Well, as I was cleaning his beans from my pants, he said I had to help him because his life was trying to kill him. He said he had nothing to lose and then he lost it. He talked about how he’d spent his deformative years as an ambience driver, but that he’d been sacked for disturbing the local resonance. He tried taking a trip down memory lane but got mugged again. I said “nostalgia sure ain’t what it used to be.” He agreed, and said he had a lot of hang-ups and that I could call him well hung. I said I’d rather call him insane, and to quit blubbering and cut to the chase.
Well, turned out he had this fear of inventing new words. I said “how curious, what’s this condition called?” He said “I don’t know, maybe Lexiphobia.” I said “Lexiphobia? It’s not in this dictionary. You must be making it up.” Well he started screaming, “there I go again, there I go again!” before jumping out the window and impaling himself on a gargoyle. One-way ticket to the eternity ward. The guy was an idiot anyway. But hey, I’m not throwing stones ‘coz people who live in glass houses are exhibitionists who attract perverts and get sunburnt.
Case closed. (Ow! My fingers!)
Wednesday, August 10, 2011
I caught up with a poet mate the other day at a pub performance. He’d just come off stage to a patter of bitter applause after reading a new poem, something along the lines of “the streets are full of bloody Cadels, hell’s bells budding Cadels, packs of peddlers going pell mell, hell’s bell’s bloody Cadels …”. I said “mate, I know Cadel’s got a Welsh name and a weird head, but we’re all Australians now. Isn’t it a bit petty and mean-spirited to begrudge the man his glorious page in history? To have a go at him is as cowardly and un-Australian as it is to attack pokies and smokes”.

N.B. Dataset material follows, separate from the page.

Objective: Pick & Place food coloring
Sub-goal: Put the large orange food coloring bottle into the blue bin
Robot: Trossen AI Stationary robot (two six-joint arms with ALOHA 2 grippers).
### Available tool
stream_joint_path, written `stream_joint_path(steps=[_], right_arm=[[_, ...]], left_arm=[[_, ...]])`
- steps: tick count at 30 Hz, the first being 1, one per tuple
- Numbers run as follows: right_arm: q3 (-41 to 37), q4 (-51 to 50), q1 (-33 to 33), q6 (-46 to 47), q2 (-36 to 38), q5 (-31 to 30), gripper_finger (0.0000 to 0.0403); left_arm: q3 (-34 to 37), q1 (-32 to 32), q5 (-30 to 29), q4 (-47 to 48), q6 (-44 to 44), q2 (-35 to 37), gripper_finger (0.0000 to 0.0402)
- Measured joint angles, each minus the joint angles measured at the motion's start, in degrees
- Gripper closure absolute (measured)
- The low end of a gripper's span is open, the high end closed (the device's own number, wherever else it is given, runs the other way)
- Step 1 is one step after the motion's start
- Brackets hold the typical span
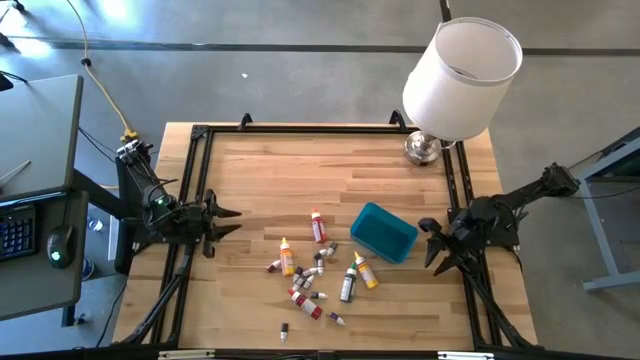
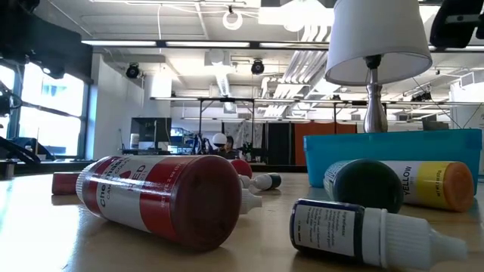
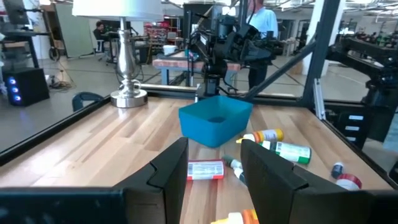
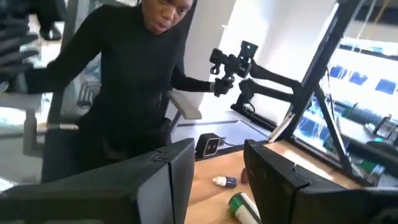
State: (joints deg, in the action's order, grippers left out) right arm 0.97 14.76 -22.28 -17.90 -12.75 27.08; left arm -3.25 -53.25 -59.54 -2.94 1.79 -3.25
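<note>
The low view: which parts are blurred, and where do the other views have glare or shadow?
Low view: the near red bottle is soft, the room behind sharper. High view: the lamp is bright white, with dark shadows on the table. Right wrist view: windows glare behind the person.

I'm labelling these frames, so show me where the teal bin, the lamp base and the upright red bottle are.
teal bin (image 1: 383,232): high view, on its inner floor.
lamp base (image 1: 422,149): high view, on the silver foot.
red bottle (image 1: 318,227): high view, on its body, just beside the bin.
</note>
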Motion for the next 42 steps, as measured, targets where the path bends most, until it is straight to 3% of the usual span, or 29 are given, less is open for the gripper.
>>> stream_joint_path(steps=[16, 20, 22, 27, 37, 42], right_arm=[[0.0, 2.39, 0.04, 3.29, -0.02, -1.63, 0.027], [0.0, 9.89, 0.04, 2.47, 0.02, -2.88, 0.027], [0.0, 13.55, 0.04, 2.4, 0.0, -6.61, 0.027], [0.0, 22.14, 0.07, -1.21, 0.0, -24.16, 0.027], [0.0, 24.5, 0.13, 2.98, -0.07, -55.17, 0.027], [0.0, 24.84, 0.16, 4.19, -0.09, -63.36, 0.027]], left_arm=[[-0.07, -0.02, 1.9, -0.2, -0.37, 0.0, 0.0257], [-0.09, -0.02, 0.18, -0.37, -0.01, 0.0, 0.0257], [-0.09, -0.01, 0.42, -0.38, -0.03, 0.0, 0.0257], [-0.09, 0.0, 0.39, -0.4, -0.03, 0.0, 0.0257], [-0.09, 0.0, -2.59, -0.3, -0.03, 0.0, 0.0257], [-0.09, 0.0, -3.51, -0.35, -0.01, 0.0, 0.0257]])
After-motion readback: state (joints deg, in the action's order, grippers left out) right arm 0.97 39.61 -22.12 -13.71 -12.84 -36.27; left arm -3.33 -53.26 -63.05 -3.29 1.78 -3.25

He said it wasn’t Cadel himself, but the legions of lycra loonies he’s inspired, and that on a recent drive to Wollongong he’d had to duck and weave through about 6000 of the bastards. “They’re in plague proportions”, he whined, before going into his pet rant about sport-versus-art in this country, blah, blah. He said something about Margaret Olley winning the Tour De France, but I’d switched off by then. I let him froth away for a while, then tried to hose down the hoary old sport/art furphy, and lay to rest the idea of our supposed national obsession with footballer’s gammy groins.

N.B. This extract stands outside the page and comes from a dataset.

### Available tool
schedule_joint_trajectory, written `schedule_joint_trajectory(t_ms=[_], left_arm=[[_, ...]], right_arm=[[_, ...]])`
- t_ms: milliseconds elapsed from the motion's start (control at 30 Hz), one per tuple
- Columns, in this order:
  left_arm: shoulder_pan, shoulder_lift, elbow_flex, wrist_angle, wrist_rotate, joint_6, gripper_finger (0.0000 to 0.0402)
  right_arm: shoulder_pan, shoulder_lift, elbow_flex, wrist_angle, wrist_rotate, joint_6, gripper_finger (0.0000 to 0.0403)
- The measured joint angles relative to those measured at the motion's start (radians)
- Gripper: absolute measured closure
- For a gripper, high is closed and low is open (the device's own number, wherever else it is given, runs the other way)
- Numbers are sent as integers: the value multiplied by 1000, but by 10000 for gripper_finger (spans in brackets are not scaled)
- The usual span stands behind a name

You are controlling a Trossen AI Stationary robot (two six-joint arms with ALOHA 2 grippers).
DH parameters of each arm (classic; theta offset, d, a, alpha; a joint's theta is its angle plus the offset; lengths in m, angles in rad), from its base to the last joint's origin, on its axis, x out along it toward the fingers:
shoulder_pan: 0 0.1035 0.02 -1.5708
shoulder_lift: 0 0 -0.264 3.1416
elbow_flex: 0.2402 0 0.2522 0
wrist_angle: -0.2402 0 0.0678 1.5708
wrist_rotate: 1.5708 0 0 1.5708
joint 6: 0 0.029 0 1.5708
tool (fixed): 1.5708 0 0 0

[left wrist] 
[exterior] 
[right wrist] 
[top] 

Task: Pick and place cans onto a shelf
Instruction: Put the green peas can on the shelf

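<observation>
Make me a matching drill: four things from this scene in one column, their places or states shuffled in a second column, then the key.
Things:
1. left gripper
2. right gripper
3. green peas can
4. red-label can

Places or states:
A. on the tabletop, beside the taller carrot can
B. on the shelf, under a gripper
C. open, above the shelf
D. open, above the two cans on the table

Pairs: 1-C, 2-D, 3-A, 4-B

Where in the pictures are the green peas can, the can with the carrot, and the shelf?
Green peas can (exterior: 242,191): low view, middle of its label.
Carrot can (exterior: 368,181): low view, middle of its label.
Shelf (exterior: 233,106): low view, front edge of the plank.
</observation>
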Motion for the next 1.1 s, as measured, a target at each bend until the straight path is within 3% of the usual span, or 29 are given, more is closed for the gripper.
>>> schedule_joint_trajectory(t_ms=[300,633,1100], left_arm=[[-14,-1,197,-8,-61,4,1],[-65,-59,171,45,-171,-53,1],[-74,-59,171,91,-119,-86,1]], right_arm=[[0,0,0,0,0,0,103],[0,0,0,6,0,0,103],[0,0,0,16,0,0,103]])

I said “mate, at the end of the day we’re not in the same ballpark. I’m trying to keep the ball in your court but you won’t do the hard yards and stick to the gameplan like a good team-player. You’re always wanting time-out for a spell on the bench when I’m trying to step up to the plate, raise the bar and tee-up a hole in one. I mean, here’s me giving a hundred-and-ten percent, jumping hurdles to make every post a winner, and you won’t run with the ball. You’re always dropping the pass when I’m trying to kick a goal. I mean, I’m not playing hard-ball or calling time out for a line-ball but it’s not a level playing field. If I’m first past the post you have me side-lined in the sin-bin for foul play. I mean to say, everyone gets stumped on a sticky wicket occasionally, but you can’t just throw in the towel when the chips are down. If you win by a nose an inch is as good as a mile in this game, know what I mean?” But I don’t think he did. In fact he was crying. I said “sorry mate, but in my book sooks don’t get a guernsey”.